Division of Pediatric Endocrinology and Diabetes, Department of Pediatrics, Mount Sinai Hospital, Diabetes, Obesity, and Metabolism Institute, Mindich Child Health and Development Institute, Icahn School of Medicine at Mount Sinai, 1 Gustave L. Levy Place, New York, NY 10029, USA.
Pediatr Clin North Am. 2024 Oct;71(5):897-917. doi: 10.1016/j.pcl.2024.06.001. Epub 2024 Jul 9.

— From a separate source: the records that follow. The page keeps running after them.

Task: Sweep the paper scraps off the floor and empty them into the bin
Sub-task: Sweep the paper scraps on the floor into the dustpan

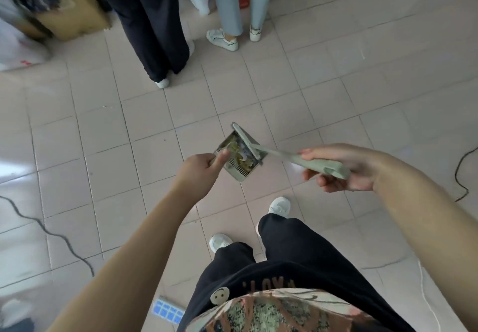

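Observation:
My left hand (200,167) grips the handle of a pale green dustpan (239,172), held above the tiled floor (103,130). Paper scraps (239,150), yellowish and white, lie inside the pan. My right hand (341,167) holds the pale green broom handle (318,165). The broom head (245,140) rests across the far side of the pan, against the scraps. No bin is clearly recognisable in view.
Two people stand ahead: dark trousers (152,21) and light blue trousers (241,0). Cardboard boxes (75,13) and a white bag (18,47) sit at far left. Black cables run on the floor at left (51,233) and right (459,176). My feet (279,206) are below the pan.

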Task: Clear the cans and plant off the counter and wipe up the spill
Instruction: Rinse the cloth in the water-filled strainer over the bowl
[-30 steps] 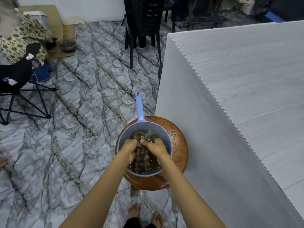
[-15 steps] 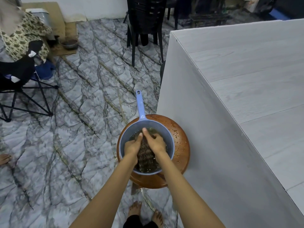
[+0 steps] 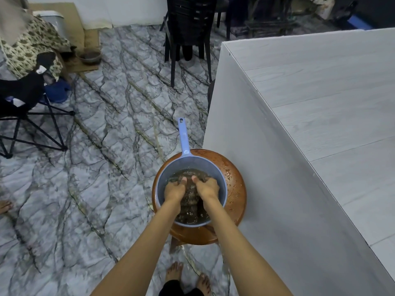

Understanding the genetic causes of obesity permits anticipatory guidance and targeted treatments. Children with hyperphagia and severe early-onset obesity should receive genetic testing for rare monogenic and syndromic disorders caused by pathogenic variants involving a single gene or single chromosomal region. Gene panels covering the leptin pathway, the key regulator of energy balance, are becoming more widely available and at lower cost. Polygenic obesity is much more common and involves multiple genes throughout the genome, although the overlap in genes for rare and common disorders suggests a spectrum of severity and the potential of shared precision medicine approaches for treatment.
了解肥胖的遗传原因可以进行预期指导和有针对性的治疗。对于贪食和严重早发性肥胖的儿童,应进行遗传检测,以发现由涉及单个基因或单个染色体区域的致病性变异引起的罕见单基因和综合征疾病。涵盖瘦素途径的基因面板,是能量平衡的关键调节剂,越来越普及,成本也越来越低。多基因肥胖更为常见,涉及整个基因组中的多个基因,尽管罕见和常见疾病的基因重叠表明存在严重程度的范围,并为治疗提供了潜在的共享精准医学方法。